Today’s learners are independent, self-directed, internally motivated adults who seek immediate applications of their knowledge.2 They are professionals for whom acquisition, recall, and application of content knowledge, while providing an essential foundation for delivering care to their patients, nevertheless is inadequate preparation for the complexity of their real-life practice of medicine. They want tomorrow’s information today, delivered to them in a format that can be accessed at their convenience and in a language that they can understand. They are connected with cell phones, MP3 players, and laptop computers with wireless internet access and Firewire ports for rapid downloads of digital data. The typical medical student graduating in 2007 was born 12 years after man first walked on the moon, has never used a manual typewriter or rotary dial phone, and has never existed in a world without the internet. These learners are unlike previous generations in many ways.
What Can Be Learned?
There are 3 “skill sets” that may be acquired and refined: (1) what we know in our brains (cognitive skills, or content knowledge), (2) what we do with our hands (technical skills), and (3) what we do to use the first 2 skill sets while caring for patients while working under realistic time pressure (behavioral skills). Content knowledge is the skill set most familiar to and most frequently assessed by (through written or online tests) in learners. Technical skills are more important for some pediatric subspecialties than others and are most commonly evaluated by subjective assessment of performance of such skills at practice stations (isolated from the pressures of the real environment) or while caring for real patients. Behavioral skills, such as leadership and effective communication, are critically important to successful patient outcomes.3 Unfortunately, these important skills are rarely specifically addressed during the training of health care professionals.
How is Learning Best Facilitated?
For the most part, the current paradigm of training consists of reading about patients and their diseases, observing senior colleagues caring for patients, and finally assuming graduated responsibility for direct patient care. It is presumed that completion of a training period implies competence; yet, competence is more a life-long journey rather than an end destination. The limitations to this paradigm are obvious. Many current training strategies do not take into account that learners have different strengths, weaknesses, and life experiences; that they learn best by doing rather than observing; and that they acquire and retain different skills at different rates. Despite the fact that training periods are most frequently defined by time, there are little objective data concerning the length of time necessary for the initial acquisition of skills and the frequency and intensity of ongoing practice required for the maintenance of those same skills. Although current training strategies focus primarily on the individual learner, much health care is delivered in collaboration with a multidisciplinary team rather than by individual practitioners. Finally, training that relies almost solely on the accumulation of actual clinical experiences is subject to the “education by random opportunity” that occurs when learning objectives are limited by the diseases that come through the door of the hospital or clinic (personal communication, Thomas Krummel, MD, Jan 16, 2003). Such a training strategy provides inadequate preparation for those rare but potentially devastating events that we all face if we practice medicine long enough. Learning is best facilitated when the training is tailored to meet the needs of trainees as adult learners. This means that it must be dominated by active rather than passive learning activities; integrate cognitive, technical, and behavioral skills; be based on achievement of skills rather than on time; and incorporate aspects of team performance.

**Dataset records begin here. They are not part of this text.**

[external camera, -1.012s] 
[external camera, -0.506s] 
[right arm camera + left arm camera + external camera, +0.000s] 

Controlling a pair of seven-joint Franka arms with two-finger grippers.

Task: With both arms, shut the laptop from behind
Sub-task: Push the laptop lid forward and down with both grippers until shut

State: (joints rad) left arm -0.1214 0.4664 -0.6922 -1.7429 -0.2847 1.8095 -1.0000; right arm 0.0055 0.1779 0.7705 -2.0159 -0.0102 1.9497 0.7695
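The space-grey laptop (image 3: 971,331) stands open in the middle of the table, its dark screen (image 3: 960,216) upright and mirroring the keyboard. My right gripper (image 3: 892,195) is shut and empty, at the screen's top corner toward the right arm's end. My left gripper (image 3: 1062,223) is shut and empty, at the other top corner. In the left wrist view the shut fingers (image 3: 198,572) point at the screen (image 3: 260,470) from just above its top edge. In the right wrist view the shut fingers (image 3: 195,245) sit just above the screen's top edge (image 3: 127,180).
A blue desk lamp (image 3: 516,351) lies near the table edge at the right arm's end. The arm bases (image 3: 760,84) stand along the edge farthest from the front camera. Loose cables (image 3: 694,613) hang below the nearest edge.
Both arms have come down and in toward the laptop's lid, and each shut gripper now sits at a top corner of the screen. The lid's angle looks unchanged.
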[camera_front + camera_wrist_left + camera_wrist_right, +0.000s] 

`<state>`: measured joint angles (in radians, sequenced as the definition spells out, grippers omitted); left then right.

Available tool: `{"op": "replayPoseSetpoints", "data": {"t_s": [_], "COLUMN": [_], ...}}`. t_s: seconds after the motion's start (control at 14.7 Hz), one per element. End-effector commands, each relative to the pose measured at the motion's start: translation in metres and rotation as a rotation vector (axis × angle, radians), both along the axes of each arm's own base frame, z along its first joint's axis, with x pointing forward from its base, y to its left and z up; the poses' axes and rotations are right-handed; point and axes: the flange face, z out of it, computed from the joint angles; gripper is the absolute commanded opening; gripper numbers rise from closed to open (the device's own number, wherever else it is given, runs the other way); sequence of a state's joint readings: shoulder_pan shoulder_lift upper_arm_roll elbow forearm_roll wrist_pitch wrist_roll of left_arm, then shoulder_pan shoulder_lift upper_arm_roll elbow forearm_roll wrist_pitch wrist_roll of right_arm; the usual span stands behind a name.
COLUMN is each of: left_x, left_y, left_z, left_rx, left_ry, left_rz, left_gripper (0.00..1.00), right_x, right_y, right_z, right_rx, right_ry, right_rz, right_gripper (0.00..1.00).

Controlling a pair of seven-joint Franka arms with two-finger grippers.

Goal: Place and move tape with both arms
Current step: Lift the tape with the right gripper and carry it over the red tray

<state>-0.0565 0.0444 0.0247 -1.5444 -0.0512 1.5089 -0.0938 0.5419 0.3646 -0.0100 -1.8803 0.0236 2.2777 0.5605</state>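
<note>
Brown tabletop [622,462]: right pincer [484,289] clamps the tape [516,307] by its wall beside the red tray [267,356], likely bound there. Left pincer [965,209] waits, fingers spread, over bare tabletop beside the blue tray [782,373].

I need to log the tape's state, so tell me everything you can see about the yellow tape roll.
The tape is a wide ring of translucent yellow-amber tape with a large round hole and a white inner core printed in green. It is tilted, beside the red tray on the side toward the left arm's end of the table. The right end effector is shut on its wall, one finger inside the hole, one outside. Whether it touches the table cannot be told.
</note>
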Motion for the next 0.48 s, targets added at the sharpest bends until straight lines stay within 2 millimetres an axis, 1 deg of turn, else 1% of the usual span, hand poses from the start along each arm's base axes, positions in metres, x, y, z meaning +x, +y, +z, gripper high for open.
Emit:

So, what does this mean for those of us who are “teachers”? We must facilitate rather than dominate the learning process. We must use technology to optimize rather than overwhelm the educational experience while meeting the expectations of the learners. We must appreciate that time with learners should be spent in active rather than passive learning opportunities and provide relevant and challenging immersive experiences in training environments that have high fidelity to the real environment.
But how can this be done? Successful examples exist in numerous other domains where the risk to human life is high. Simulation-based training is defined as a methodology for realistically recreating the key visual, auditory, and tactile cues of actual situations to provide training experiences that closely mimic the conditions encountered when working in the real environment. Simulation-based training is standard in commercial aviation, aerospace, nuclear power, and the military and is now being used increasingly in health care as well.
Simulation-based training provides many advantages over traditional methodologies. Because patient simulators replace humans, there is no risk to patients; invasive procedures can be practiced without fear of patient harm or medical liability. Simulator experiences can be scheduled at convenient times and structured so that specific learning objectives are consistently achieved. Simulation-based training is an ideal methodology for allowing learners to incorporate and practice all 3 of the skill sets described earlier, and it easily accommodates multidisciplinary teams. Because it can be scaled in intensity to meet the needs of learners at all levels of experience, it can be used to foster both the acquisition and maintenance of skills. Faculty efforts to facilitate learning are more easily prioritized and documented in the simulator than in the clinic or ward, where multiple other responsibilities must be met. Although little supporting data currently exist, it can be hypothesized that learners who participate in simulation-based exercises likely will be better prepared and will need less supervision when entering the real clinical domain, resulting in improved patient safety and faculty productivity.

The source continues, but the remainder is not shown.